After
six years of
meticulous research, a skill further honed since his first book,
History of the Jewish
Community of Schneidemühl: 1641 to the
Holocaust
(Avotaynu, 2006), Peter Simonstein Cullman in this 480-page
opus has gone beyond the standard set in the genre of contemporary
yizkor books (Holocaust memorial books). He has created a monograph
that encapsulates more than the 200-year history of the Jewish
community of Schönlanke (today Trzcianka, Poland).
The
book’s
narrative commences with an illustration of Jewish existence in German
lands in the age of Charlemagne, the birth of the Polish nation and the
impact of geopolitical upheavals on Jewish life, while extraordinary
heights of Jewish culture were reached in 16th century Poland. The
reader is led to witness the evolution of the community’s
religious life under Prussia’s pedantic rule in tandem with
the Jewish Enlightenment.

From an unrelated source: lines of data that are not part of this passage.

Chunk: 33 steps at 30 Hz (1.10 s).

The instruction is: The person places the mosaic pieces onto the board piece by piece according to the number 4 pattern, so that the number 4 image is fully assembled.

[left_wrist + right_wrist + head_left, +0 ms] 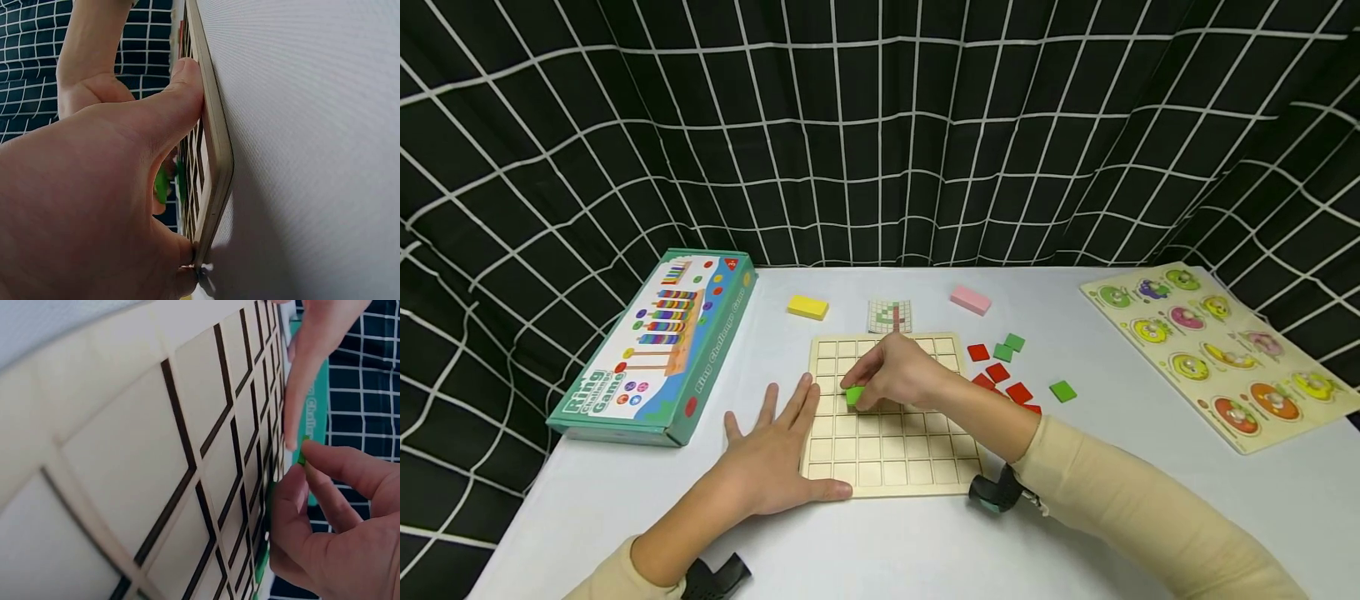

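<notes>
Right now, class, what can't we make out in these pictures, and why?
Head view: squares of the wooden board, covered by the right hand.
Head view: exact squares on the pattern card, too small.
Head view: one red tile, partly behind the right forearm.
Right wrist view: the green tile, mostly covered by fingertips.

We have a pale board [883, 473] patterned with squares, green tiles [1063, 391] and red tiles [978, 352]. Our bench [895, 546] is white; we see white grid lines across a black curtain [859, 133].
</notes>
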Each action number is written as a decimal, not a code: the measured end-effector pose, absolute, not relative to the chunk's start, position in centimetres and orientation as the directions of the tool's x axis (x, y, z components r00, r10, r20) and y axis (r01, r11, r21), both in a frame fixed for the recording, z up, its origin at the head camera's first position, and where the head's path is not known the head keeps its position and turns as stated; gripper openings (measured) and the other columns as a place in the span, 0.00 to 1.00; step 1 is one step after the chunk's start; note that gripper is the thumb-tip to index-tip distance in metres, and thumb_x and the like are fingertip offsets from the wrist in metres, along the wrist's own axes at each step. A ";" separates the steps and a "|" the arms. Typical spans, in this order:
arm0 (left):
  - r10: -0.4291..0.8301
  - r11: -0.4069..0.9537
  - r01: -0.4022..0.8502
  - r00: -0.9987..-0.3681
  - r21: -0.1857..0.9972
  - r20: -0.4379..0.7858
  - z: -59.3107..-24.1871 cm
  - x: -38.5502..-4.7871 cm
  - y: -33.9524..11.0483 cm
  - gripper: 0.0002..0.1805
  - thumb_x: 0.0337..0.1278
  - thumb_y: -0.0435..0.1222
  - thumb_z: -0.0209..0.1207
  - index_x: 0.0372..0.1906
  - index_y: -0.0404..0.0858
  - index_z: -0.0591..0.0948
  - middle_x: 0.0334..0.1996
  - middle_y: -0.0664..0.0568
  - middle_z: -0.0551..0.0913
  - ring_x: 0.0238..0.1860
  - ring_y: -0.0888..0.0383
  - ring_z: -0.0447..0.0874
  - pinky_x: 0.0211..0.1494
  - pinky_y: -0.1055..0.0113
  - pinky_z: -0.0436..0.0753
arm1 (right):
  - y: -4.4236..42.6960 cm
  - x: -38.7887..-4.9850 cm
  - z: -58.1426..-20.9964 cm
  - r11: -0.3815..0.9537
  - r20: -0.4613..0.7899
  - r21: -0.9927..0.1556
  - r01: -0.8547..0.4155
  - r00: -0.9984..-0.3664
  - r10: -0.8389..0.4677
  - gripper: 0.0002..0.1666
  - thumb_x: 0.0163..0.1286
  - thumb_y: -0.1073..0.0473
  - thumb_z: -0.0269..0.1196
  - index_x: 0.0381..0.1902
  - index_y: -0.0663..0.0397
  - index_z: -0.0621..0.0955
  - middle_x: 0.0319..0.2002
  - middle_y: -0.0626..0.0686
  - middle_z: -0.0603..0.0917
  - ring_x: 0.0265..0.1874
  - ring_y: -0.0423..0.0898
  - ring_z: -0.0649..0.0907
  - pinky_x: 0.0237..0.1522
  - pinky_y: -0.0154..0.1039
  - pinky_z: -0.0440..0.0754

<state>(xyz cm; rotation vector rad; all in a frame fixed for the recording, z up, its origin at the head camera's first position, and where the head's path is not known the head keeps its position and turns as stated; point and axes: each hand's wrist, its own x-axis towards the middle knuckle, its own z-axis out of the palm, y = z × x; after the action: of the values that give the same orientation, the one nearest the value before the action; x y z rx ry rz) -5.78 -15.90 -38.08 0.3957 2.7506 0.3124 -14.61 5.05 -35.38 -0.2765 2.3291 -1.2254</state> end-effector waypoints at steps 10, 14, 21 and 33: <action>0.306 0.938 0.229 -0.900 0.261 -0.310 -37.9 -5.7 -15.9 0.75 0.42 0.81 0.60 0.86 0.41 0.45 0.87 0.53 0.37 0.84 0.32 0.37 0.63 0.11 0.43 | 3.5 -14.4 -35.3 0.652 -0.320 -0.758 0.012 -0.878 -0.356 0.16 0.48 0.75 0.78 0.33 0.51 0.93 0.33 0.46 0.90 0.35 0.41 0.82 0.35 0.32 0.80; 0.308 0.937 0.231 -0.901 0.263 -0.307 -37.9 -5.8 -15.9 0.75 0.42 0.81 0.60 0.86 0.42 0.45 0.87 0.53 0.37 0.84 0.33 0.36 0.63 0.11 0.43 | 3.2 -14.2 -35.4 0.689 -0.300 -0.724 -0.033 -0.884 -0.358 0.16 0.47 0.74 0.78 0.32 0.50 0.93 0.31 0.45 0.91 0.35 0.40 0.83 0.36 0.32 0.81; 0.311 0.937 0.237 -0.900 0.258 -0.304 -38.0 -5.8 -16.0 0.74 0.42 0.81 0.60 0.86 0.42 0.45 0.87 0.53 0.37 0.84 0.32 0.37 0.63 0.11 0.44 | 2.7 -14.3 -35.5 0.716 -0.277 -0.693 -0.083 -0.886 -0.372 0.17 0.47 0.74 0.79 0.32 0.50 0.93 0.31 0.44 0.91 0.35 0.40 0.83 0.38 0.33 0.83; 0.312 0.938 0.242 -0.901 0.248 -0.301 -38.0 -5.8 -15.9 0.74 0.42 0.81 0.59 0.86 0.41 0.46 0.87 0.52 0.37 0.84 0.32 0.38 0.63 0.11 0.45 | 2.7 -14.3 -35.6 0.733 -0.266 -0.668 -0.128 -0.879 -0.396 0.18 0.47 0.75 0.79 0.33 0.49 0.93 0.31 0.44 0.91 0.35 0.40 0.83 0.40 0.32 0.83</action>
<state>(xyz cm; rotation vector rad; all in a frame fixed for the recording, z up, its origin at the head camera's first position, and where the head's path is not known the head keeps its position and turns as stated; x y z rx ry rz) -5.82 -15.94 -38.01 0.4055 2.7543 0.2915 -14.29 2.72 -35.55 -0.4027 2.5429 -0.9380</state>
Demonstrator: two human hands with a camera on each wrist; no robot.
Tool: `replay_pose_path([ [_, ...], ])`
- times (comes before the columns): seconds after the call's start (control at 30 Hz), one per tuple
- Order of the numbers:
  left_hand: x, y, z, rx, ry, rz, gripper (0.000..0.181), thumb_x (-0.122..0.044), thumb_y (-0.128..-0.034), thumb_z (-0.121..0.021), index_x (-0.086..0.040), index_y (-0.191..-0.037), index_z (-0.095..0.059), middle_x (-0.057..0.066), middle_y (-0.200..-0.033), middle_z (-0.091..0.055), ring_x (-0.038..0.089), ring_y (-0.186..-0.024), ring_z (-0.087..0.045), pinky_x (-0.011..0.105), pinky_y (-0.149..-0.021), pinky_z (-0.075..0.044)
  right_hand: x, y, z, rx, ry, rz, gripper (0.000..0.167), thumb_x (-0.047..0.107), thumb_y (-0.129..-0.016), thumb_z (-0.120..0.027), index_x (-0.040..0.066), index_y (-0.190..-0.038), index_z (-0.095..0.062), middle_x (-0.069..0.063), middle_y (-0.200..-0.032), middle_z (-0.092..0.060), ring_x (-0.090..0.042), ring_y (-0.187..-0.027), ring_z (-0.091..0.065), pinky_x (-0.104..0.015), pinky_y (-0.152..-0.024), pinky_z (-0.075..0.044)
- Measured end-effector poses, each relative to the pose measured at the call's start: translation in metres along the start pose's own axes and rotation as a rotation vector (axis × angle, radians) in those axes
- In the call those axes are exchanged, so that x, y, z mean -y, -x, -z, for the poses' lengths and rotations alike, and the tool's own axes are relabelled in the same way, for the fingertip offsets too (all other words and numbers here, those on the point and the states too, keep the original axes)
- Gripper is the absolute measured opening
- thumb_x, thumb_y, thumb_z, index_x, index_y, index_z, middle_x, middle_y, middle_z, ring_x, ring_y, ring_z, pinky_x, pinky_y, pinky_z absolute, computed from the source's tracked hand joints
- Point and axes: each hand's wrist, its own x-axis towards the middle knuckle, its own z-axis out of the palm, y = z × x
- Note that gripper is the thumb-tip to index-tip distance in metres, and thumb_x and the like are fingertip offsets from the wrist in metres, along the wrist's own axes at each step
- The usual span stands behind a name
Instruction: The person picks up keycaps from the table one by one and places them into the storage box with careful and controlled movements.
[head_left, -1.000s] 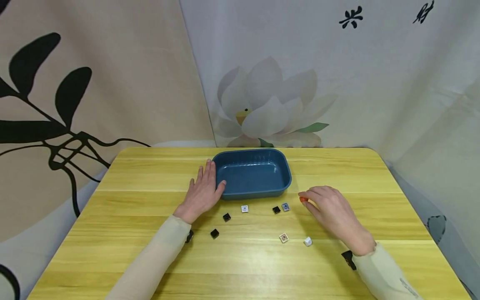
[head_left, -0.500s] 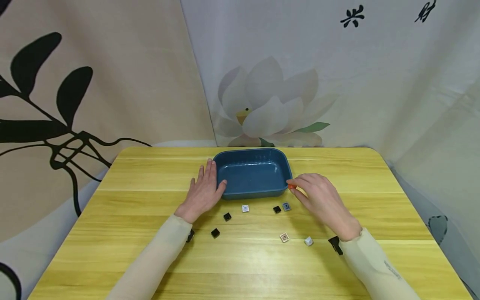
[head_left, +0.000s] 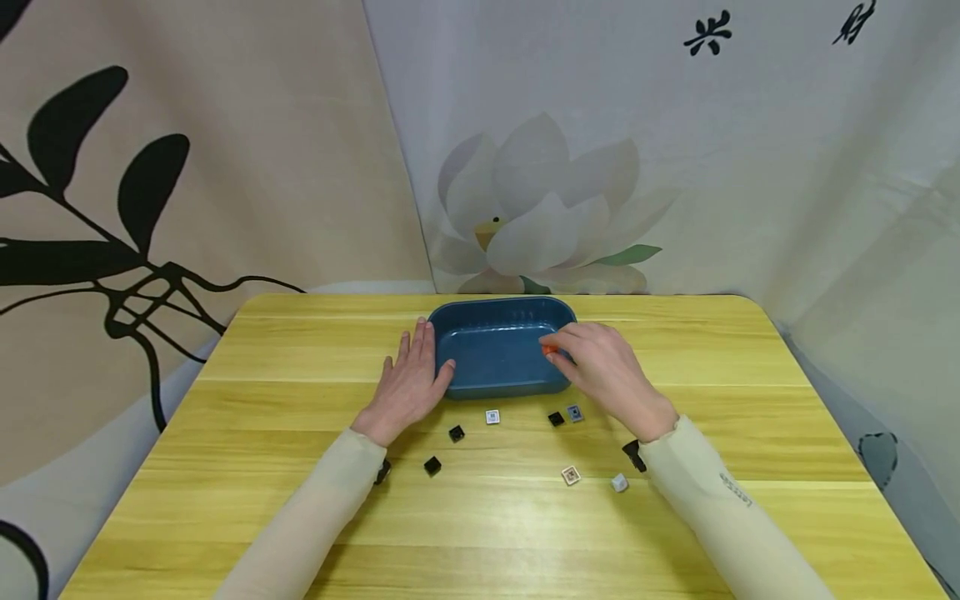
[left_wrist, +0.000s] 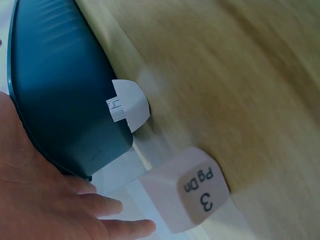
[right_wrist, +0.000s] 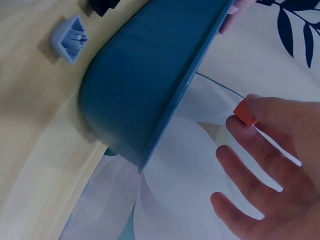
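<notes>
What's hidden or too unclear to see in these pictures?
Blocky orange plastic keycap: right wrist view, partly covered by thumb and finger of the right hand.
Glossy blue rectangular tray: head view, right end partly behind that hand; wrist views, outer wall hides the inside.
Squarish black plastic keycap: right wrist view, cut off by the top edge.
Left hand: left wrist view, cut off by left and bottom edges.

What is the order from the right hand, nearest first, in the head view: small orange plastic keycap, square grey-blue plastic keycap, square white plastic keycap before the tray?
1. Orange keycap, pinched in the right hand.
2. Grey-blue keycap, lower in frame.
3. White keycap, farther left.
</notes>
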Motion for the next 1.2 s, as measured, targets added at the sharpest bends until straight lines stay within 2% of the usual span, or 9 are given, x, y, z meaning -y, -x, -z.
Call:
replay_pose_path([
  [0.13, 0.000, 0.000, 0.000, 0.002, 0.006, 0.000, 0.081, -0.051, -0.1096, -0.032, -0.003, -0.165, 0.001, 0.012, -0.173, 0.007, 0.043, -0.157, -0.004, 0.074, -0.116, -0.015, 0.003, -0.013, -0.008, 0.016, 0.013, 0.012, 0.023, 0.014, -0.088, -0.084, 0.009, -0.110, -0.080, -0.003, -0.099, -0.076, -0.022, -0.087, -0.069, -0.039, -0.079, -0.058],
  [0.47, 0.001, -0.002, -0.001, -0.001, 0.003, 0.011, 0.080, -0.051, -0.1098, -0.033, -0.004, -0.166, 0.000, 0.012, -0.173, 0.005, 0.043, -0.157, -0.005, 0.073, -0.117, -0.015, 0.004, -0.034, -0.029, 0.083, 0.025, 0.013, 0.018, 0.016, -0.091, -0.082, 0.010, -0.108, -0.081, -0.002, -0.098, -0.076, -0.022, -0.086, -0.068, -0.039, -0.078, -0.057],
  [0.73, 0.001, -0.001, -0.001, -0.006, 0.003, 0.007, 0.080, -0.048, -0.1096, -0.036, -0.001, -0.165, -0.002, 0.014, -0.173, 0.004, 0.043, -0.157, -0.004, 0.074, -0.116, -0.016, 0.001, -0.046, -0.043, 0.182, 0.027, -0.013, 0.014, 0.017, -0.095, -0.078, 0.010, -0.106, -0.080, -0.003, -0.095, -0.075, -0.021, -0.080, -0.066, -0.037, -0.076, -0.056],
  [1.0, 0.000, -0.001, 0.000, -0.006, 0.004, 0.009, 0.080, -0.048, -0.1095, -0.036, -0.002, -0.165, -0.002, 0.014, -0.173, 0.004, 0.042, -0.157, -0.004, 0.074, -0.116, -0.017, -0.001, -0.054, -0.053, 0.264, 0.036, -0.025, 0.015, 0.018, -0.099, -0.073, 0.008, -0.109, -0.078, -0.006, -0.099, -0.076, -0.021, -0.081, -0.071, -0.038, -0.077, -0.059],
  [1.2, -0.001, 0.000, 0.000, -0.007, 0.006, 0.008, 0.081, -0.049, -0.1095, -0.036, -0.002, -0.165, -0.001, 0.014, -0.173, 0.004, 0.042, -0.157, -0.004, 0.073, -0.116, -0.017, -0.004, -0.059, -0.058, 0.317, 0.015, -0.048, 0.010, 0.017, -0.100, -0.070, 0.012, -0.095, -0.077, 0.000, -0.080, -0.069, -0.016, -0.064, -0.058, -0.033, -0.062, -0.051],
])
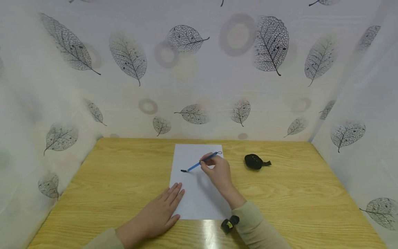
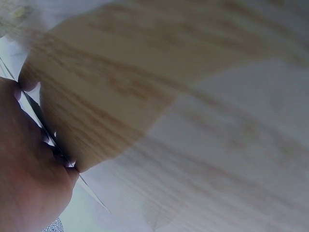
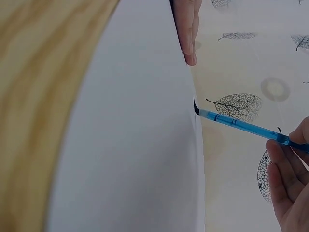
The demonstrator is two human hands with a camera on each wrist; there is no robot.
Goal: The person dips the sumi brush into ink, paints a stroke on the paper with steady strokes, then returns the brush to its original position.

A portrait of Jews in war and peace, an
introduction to the community’s social fibre and its
venerable rabbis is followed by an analysis of a history-making
religious conversion of one of this community’s members.
Extensive
annotated community
registers of the early 1800s may allow
for genealogical research by linking the ancestries of early families
to the near present.
The
book concludes with the chapter Lo tishkach (‘Do not
forget’).
This
exceptionally detailed
biographical
documentation of the lives and fates of the community’s
hundreds of victims and survivors of the Holocaust serves as a memoir
of a once flourishing Jewish community that ceased to exist in 1940.